Prompt =
Verbatim, and with nothing else, reproduce the data below from its first line through the line containing "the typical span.".

____________

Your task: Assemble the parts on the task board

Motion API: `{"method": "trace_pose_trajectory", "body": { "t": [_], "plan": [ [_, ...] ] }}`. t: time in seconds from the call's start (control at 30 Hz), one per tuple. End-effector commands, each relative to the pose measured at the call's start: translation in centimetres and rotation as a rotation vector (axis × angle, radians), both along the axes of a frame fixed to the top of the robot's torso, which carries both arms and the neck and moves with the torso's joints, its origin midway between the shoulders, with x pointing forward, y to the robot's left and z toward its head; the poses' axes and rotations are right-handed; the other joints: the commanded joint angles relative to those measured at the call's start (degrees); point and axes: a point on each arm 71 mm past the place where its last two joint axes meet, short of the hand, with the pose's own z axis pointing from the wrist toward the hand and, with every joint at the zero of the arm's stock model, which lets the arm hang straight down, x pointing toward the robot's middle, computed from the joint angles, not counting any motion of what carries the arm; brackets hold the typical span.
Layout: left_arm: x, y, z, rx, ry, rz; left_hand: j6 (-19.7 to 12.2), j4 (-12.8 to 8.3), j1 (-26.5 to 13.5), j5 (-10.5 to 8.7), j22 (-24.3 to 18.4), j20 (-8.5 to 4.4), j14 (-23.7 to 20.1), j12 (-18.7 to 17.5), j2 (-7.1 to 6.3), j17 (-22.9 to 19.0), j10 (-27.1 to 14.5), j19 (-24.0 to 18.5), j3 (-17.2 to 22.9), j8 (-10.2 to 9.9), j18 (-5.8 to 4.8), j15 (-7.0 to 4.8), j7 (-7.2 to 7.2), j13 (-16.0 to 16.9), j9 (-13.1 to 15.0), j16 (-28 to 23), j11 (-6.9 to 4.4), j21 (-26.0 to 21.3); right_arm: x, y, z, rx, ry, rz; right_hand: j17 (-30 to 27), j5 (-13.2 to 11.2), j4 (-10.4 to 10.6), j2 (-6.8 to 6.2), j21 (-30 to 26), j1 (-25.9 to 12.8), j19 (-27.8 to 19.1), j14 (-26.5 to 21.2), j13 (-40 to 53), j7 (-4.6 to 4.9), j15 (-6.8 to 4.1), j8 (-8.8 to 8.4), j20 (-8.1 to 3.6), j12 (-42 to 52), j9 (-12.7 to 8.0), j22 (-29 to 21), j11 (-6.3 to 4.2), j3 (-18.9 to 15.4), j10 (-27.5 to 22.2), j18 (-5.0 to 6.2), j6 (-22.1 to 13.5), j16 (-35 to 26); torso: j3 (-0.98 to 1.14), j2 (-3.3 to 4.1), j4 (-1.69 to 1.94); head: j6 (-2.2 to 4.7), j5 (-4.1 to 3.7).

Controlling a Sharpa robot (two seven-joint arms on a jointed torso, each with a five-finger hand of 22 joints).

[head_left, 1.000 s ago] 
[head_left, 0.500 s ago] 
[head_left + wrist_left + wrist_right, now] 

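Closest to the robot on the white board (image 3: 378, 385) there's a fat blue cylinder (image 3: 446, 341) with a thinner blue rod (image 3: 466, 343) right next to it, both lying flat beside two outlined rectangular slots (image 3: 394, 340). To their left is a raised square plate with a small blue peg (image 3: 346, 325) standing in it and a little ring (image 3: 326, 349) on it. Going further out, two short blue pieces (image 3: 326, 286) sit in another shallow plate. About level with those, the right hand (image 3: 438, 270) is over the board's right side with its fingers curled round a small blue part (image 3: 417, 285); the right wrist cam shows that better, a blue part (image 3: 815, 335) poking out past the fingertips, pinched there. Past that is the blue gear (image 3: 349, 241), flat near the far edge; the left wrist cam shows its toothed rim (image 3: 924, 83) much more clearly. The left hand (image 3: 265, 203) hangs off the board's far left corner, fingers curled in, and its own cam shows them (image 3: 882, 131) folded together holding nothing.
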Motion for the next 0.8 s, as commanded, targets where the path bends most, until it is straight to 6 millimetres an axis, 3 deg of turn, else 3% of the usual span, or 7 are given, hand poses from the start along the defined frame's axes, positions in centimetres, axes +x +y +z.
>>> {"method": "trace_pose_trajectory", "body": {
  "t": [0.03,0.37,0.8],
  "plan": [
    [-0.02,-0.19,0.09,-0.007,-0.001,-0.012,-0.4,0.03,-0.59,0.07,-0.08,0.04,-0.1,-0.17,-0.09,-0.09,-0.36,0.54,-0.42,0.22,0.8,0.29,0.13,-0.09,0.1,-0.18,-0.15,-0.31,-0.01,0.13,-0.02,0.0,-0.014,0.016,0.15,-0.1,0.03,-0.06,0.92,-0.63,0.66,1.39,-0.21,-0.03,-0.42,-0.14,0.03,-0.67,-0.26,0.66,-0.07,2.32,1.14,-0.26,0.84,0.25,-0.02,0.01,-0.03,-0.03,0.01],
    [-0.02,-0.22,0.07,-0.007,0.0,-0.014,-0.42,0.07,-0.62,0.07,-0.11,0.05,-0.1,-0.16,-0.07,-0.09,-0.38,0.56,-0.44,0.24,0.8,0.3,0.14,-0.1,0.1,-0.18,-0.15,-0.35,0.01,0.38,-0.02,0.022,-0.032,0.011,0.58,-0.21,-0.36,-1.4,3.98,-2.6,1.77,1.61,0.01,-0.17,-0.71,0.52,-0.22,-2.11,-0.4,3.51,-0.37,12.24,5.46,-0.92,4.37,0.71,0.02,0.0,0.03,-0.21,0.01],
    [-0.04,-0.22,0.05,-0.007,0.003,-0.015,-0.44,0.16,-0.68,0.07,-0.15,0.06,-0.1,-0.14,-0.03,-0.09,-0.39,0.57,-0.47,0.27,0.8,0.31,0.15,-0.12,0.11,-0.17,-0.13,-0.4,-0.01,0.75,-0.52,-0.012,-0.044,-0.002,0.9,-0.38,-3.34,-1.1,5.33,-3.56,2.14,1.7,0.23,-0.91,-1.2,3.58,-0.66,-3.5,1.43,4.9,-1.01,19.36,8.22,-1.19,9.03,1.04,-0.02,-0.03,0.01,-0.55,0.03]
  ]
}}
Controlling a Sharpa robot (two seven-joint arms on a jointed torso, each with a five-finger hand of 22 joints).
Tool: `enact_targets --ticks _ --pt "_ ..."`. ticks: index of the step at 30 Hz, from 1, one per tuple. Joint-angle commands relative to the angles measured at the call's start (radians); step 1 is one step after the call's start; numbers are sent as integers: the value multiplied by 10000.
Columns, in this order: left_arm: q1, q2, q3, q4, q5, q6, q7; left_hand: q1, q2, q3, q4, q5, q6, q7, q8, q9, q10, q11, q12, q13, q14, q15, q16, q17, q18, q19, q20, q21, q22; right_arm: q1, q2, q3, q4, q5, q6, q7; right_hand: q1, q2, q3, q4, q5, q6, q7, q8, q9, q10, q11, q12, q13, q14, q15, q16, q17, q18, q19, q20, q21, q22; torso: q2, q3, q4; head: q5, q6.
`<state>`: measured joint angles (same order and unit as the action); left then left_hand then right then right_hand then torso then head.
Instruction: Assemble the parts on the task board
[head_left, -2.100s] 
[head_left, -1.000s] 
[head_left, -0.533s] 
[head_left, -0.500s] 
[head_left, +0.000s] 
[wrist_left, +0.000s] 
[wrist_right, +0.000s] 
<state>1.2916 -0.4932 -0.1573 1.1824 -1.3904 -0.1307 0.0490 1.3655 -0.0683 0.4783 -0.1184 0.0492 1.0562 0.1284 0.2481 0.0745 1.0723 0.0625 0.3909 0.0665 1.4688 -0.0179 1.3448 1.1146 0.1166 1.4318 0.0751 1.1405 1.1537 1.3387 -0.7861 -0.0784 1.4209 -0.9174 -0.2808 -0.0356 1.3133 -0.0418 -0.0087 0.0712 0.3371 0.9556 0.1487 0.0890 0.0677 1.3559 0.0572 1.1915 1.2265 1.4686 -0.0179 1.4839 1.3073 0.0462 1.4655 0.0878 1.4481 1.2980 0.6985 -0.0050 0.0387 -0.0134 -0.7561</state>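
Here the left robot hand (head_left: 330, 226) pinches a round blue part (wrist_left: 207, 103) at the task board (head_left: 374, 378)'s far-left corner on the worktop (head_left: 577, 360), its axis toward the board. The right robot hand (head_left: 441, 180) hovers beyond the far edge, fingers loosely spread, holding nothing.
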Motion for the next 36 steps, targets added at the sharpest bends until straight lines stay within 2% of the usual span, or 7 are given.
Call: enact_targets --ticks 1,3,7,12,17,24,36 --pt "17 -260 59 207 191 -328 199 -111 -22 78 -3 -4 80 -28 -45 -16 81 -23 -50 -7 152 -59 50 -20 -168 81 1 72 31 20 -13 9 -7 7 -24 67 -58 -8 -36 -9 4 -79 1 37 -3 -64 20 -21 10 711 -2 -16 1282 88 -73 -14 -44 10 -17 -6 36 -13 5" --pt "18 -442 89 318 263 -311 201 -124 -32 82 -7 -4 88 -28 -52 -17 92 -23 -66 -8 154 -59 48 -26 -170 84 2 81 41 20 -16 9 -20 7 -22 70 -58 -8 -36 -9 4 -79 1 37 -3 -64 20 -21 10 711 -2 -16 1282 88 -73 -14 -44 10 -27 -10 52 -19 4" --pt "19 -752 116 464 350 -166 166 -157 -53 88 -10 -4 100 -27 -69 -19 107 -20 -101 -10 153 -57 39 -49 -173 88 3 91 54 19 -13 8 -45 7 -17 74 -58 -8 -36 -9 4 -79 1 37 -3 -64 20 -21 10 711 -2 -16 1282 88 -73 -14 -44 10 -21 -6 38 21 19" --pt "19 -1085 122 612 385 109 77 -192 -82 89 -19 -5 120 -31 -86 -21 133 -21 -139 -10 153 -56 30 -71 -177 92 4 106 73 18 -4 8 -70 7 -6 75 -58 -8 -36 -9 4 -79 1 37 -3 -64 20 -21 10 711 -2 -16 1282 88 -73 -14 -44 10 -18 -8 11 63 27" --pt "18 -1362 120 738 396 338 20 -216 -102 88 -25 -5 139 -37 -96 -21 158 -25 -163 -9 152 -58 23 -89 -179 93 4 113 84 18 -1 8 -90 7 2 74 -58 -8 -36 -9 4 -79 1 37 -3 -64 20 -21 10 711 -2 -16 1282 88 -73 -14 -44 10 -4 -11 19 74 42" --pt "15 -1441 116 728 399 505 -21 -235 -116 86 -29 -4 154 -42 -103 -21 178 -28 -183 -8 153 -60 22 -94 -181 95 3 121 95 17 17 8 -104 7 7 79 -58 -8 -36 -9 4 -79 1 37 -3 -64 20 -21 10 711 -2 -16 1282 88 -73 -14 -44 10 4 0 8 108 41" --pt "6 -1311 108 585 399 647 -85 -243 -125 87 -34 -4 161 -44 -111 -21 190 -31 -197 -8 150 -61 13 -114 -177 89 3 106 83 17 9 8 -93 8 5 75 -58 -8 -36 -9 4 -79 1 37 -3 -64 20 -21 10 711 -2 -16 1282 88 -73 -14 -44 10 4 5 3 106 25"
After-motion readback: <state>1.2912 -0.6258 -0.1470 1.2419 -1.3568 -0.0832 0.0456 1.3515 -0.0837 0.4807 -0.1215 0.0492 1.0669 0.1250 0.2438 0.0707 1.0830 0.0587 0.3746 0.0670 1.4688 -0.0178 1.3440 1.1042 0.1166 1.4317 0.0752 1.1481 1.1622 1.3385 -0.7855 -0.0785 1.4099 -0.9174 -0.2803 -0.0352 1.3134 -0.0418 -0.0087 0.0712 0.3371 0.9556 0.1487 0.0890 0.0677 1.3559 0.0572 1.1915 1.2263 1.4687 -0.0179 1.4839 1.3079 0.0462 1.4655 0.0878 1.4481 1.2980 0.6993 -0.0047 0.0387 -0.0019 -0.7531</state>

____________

The answer =
Your task: Assemble the parts on the task board

Motion API: `{"method": "trace_pose_trajectory", "body": { "t": [_], "plan": [ [_, ...] ] }}`. t: time in seconds from the call's start (control at 30 Hz), one per tuple. End-effector commands, each relative to the pose measured at the call's start: translation in centimetres and rotation as a rotation vector (axis × angle, radians), both along the axes of a frame fixed to the top of the robot's torso, which carries both arms and the neck and moves with the torso's joints, its origin midway between the shoulders, with x pointing forward, y to the robot's left and z toward its head; the poses' axes and rotations are right-handed; the other joints: the commanded joint angles relative to those measured at the call's start (degrees); point and axes: a point on each arm 71 mm past the place where its last two joint axes meet, short of the hand, with the pose's own z axis pointing from the wrist toward the hand and, with every joint at the zero of the arm's stock model, which lets the arm hang straight down, x pointing toward the robot's middle, computed from the joint angles, not counting any motion of what carries the arm; brackets hold the typical span.

That wraps up the exercise.